From that point, I was unable to pursue a full undergraduate degree because I was working full-time for Haringey Council as a rate rebate officer, and was then married with three children (two daughters and a son) with a mortgage on a home in Barnet, north London. However, I did manage to help form coalitions with a number of charities dedicated to problem-solving in the Horn of Africa. I set up the Help Somalia Foundation and in 2004, I attended a UN Human Rights conference; my input has helped to resettle Somali minorities in western countries, I have worked with Minority Right Groups and I briefly chaired AFR (Agenda For Reconciliation). But I have always found it difficult to cut red tape unless I had “BA (Hons)” next to my name.
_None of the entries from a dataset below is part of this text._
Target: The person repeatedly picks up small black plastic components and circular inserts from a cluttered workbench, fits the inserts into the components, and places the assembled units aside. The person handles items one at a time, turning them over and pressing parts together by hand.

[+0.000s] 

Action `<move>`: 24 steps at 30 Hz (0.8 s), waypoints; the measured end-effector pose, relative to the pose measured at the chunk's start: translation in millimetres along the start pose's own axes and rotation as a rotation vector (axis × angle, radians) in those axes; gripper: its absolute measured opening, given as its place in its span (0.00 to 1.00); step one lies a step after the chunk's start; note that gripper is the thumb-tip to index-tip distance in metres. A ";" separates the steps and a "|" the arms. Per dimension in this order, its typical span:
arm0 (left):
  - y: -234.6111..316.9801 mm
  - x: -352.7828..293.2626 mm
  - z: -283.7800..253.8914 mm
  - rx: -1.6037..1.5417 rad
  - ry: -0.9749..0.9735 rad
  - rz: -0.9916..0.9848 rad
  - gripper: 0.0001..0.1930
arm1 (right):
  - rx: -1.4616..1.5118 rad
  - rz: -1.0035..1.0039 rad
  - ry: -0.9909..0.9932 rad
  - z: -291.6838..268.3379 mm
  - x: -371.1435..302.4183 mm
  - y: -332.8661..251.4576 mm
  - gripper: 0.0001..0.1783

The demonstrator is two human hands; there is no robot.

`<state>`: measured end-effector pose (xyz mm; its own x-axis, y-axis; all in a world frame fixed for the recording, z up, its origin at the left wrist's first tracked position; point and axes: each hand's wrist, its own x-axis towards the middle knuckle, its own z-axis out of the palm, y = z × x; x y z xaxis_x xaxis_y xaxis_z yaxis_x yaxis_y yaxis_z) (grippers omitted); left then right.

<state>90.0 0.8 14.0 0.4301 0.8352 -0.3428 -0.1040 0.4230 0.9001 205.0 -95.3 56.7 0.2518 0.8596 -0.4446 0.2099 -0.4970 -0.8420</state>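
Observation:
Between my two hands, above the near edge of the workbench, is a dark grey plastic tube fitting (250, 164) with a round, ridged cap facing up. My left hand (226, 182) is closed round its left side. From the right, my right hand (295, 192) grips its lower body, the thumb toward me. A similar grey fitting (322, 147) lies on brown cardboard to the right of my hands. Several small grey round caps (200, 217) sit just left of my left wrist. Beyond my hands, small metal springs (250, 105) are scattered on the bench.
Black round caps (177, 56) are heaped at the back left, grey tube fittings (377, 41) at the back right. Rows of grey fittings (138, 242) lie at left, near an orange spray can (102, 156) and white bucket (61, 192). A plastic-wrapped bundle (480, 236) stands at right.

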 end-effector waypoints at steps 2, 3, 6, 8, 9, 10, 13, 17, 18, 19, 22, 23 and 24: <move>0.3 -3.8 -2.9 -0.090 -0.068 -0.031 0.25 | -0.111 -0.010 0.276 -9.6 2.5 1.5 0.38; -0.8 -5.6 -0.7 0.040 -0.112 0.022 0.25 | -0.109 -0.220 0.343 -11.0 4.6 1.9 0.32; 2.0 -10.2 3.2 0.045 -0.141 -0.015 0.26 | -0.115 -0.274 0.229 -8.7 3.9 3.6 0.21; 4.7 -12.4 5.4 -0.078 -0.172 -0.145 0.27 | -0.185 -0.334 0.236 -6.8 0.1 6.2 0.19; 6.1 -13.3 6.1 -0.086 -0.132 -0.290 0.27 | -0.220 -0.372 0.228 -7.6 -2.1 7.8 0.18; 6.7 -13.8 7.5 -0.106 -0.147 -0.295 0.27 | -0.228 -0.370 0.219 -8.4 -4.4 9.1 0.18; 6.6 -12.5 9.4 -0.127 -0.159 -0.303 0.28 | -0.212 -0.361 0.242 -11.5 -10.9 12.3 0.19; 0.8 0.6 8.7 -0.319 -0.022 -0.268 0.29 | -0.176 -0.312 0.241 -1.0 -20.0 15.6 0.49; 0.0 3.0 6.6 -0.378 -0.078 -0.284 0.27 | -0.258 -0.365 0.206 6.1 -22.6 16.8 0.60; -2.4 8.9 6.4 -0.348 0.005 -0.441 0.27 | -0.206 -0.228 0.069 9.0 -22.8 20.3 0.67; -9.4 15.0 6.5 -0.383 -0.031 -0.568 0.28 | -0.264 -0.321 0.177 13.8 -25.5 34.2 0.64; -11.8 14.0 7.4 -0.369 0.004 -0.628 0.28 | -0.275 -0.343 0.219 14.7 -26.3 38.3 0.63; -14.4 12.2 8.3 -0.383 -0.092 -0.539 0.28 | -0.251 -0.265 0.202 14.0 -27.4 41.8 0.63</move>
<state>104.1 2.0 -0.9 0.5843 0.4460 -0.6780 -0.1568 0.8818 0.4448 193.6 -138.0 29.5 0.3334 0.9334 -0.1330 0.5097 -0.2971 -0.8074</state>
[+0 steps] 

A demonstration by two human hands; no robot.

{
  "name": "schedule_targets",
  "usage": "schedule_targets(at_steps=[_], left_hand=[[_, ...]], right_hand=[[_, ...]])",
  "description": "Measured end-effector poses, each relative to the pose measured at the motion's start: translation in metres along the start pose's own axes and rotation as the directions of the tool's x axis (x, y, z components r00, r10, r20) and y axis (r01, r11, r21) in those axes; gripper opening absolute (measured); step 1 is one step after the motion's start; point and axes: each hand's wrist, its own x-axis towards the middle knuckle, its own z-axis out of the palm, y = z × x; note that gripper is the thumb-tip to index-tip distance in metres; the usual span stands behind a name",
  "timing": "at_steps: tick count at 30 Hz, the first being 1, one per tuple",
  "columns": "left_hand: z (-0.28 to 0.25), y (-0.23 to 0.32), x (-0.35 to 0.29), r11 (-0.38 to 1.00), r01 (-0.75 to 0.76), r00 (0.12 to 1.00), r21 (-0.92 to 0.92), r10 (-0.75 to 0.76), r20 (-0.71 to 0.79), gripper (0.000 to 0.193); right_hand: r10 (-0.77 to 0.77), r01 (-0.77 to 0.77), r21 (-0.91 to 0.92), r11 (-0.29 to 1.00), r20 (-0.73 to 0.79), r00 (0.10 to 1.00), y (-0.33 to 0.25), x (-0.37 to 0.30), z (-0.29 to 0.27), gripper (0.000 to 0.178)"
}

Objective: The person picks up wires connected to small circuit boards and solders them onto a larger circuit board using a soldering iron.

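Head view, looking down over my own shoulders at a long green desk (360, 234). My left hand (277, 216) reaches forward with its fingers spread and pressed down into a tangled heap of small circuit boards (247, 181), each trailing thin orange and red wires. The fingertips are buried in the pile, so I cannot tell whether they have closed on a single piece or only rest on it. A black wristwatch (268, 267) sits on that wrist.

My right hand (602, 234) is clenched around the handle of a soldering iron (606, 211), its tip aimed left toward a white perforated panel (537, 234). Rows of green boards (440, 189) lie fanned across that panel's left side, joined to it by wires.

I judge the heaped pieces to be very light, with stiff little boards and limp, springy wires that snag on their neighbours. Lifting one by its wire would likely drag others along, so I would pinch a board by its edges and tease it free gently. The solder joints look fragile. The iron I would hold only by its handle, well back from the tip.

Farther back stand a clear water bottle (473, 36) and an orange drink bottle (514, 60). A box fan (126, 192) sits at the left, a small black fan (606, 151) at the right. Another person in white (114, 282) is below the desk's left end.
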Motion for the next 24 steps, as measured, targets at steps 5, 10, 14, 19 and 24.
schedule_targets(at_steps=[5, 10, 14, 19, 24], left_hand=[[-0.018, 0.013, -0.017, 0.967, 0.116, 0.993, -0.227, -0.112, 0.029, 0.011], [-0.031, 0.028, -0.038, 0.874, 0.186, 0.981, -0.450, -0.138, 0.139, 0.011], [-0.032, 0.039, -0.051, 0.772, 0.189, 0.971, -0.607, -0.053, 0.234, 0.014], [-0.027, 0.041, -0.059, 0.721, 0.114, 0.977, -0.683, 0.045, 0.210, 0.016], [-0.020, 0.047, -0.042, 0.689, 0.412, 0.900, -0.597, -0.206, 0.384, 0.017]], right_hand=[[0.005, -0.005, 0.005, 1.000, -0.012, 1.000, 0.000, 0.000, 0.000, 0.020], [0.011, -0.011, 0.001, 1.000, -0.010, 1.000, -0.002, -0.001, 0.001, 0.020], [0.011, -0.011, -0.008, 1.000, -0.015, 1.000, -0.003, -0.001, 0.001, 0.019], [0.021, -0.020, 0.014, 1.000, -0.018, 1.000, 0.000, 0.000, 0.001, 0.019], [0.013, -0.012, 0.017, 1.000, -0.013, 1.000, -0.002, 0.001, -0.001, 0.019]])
So, encouraged by academic colleagues in these charities, and realising that it never really is too late, I applied to study Global Politics & International Relations at Birkbeck not long after my 56th birthday. Birkbeck couldn’t have been more welcoming after I submitted my application and took an active interest in my exploits. Studying part-time also allowed me to continue my charity work and activism for the affairs of my country of birth.

I admit that it has been particularly difficult at times to juggle the demanding academic studies, work, activism and house-keeping but I have been lucky to be studying with my son Edwin; he applied to do Government & Politics the same year as me and he became my study pal. Mind you, in four years he managed to dodge all of my classes!

We read Adam Smith, Machiavelli, Karl Marx and Foucault. We regularly exchanged ideas and had conversations about politics and how some of the concepts we studied at the Uni could be used as tools for contemporary world politics. It was great to have him study at the same time – he is also a great friend and a carer.  And we actually graduate at the same time. He’s now doing his MA at the Royal Academy of Dramatic Art and has his theory class at Birkbeck, telling me that all the political philosophers are turning up again!

“You might try and escape politics, but politics will never escape you”, I say to him.